>>
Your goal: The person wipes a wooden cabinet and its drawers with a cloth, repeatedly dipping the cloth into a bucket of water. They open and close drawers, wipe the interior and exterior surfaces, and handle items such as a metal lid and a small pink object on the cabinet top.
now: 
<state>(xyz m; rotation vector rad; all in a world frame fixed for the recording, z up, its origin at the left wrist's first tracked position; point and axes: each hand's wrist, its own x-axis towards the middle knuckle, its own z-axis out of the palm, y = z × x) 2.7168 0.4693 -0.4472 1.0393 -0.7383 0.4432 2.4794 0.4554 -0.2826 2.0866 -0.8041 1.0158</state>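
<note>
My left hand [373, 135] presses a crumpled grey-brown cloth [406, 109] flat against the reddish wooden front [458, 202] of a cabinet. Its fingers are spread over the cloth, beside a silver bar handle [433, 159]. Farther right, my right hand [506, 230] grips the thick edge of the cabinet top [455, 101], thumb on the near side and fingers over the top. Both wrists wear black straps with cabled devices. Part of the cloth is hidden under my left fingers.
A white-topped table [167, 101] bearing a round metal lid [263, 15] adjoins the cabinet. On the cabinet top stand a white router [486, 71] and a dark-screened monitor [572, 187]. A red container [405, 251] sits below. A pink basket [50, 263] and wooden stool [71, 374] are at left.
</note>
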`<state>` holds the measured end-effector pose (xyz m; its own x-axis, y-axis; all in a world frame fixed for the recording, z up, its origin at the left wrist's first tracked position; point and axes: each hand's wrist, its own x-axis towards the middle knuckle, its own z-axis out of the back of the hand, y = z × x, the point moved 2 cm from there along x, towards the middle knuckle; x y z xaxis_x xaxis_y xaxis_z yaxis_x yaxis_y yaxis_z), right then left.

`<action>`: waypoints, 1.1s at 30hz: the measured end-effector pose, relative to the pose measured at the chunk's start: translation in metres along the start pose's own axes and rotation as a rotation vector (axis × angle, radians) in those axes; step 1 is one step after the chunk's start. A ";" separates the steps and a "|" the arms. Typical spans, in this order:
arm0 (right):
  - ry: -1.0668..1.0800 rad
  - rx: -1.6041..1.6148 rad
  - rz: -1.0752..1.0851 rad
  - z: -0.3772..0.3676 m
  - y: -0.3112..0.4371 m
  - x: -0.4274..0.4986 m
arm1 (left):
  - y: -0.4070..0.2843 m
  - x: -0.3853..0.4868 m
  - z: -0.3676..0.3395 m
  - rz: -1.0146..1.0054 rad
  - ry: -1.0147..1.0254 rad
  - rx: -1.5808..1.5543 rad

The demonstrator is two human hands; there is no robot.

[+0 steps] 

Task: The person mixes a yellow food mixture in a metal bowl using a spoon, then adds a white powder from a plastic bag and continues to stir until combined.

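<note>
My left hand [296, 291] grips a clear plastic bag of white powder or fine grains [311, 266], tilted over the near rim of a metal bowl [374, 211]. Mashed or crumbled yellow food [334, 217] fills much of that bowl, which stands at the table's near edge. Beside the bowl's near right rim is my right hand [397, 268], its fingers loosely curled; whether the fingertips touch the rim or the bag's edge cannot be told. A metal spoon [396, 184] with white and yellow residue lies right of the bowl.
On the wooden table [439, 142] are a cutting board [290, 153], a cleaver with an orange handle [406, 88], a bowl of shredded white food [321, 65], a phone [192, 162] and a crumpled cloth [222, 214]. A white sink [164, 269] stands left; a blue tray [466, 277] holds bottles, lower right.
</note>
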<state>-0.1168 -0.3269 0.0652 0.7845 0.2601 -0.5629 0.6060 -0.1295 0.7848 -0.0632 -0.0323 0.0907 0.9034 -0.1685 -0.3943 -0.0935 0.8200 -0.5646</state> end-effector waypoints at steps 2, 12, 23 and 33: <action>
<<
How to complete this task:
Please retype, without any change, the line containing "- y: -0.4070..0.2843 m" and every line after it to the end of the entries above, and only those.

Answer area:
  - y: -0.4070..0.2843 m
  - x: -0.3853..0.4868 m
  - z: -0.3676..0.3395 m
  - rz: -1.0146..1.0054 rad
  - ry: -1.0147..1.0254 rad
  - rx: -1.5808..1.5543 rad

The demonstrator is two human hands; there is no robot.

[+0 steps] 

Task: The person mixes a yellow food mixture in a metal bowl using a spoon, then adds a white powder from a plastic bag and continues to stir until combined.

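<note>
My left hand [296, 291] grips a clear plastic bag of white powder or fine grains [311, 266], tilted over the near rim of a metal bowl [374, 211]. Mashed or crumbled yellow food [334, 217] fills much of that bowl, which stands at the table's near edge. Beside the bowl's near right rim is my right hand [397, 268], its fingers loosely curled; whether the fingertips touch the rim or the bag's edge cannot be told. A metal spoon [396, 184] with white and yellow residue lies right of the bowl.
On the wooden table [439, 142] are a cutting board [290, 153], a cleaver with an orange handle [406, 88], a bowl of shredded white food [321, 65], a phone [192, 162] and a crumpled cloth [222, 214]. A white sink [164, 269] stands left; a blue tray [466, 277] holds bottles, lower right.
</note>
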<state>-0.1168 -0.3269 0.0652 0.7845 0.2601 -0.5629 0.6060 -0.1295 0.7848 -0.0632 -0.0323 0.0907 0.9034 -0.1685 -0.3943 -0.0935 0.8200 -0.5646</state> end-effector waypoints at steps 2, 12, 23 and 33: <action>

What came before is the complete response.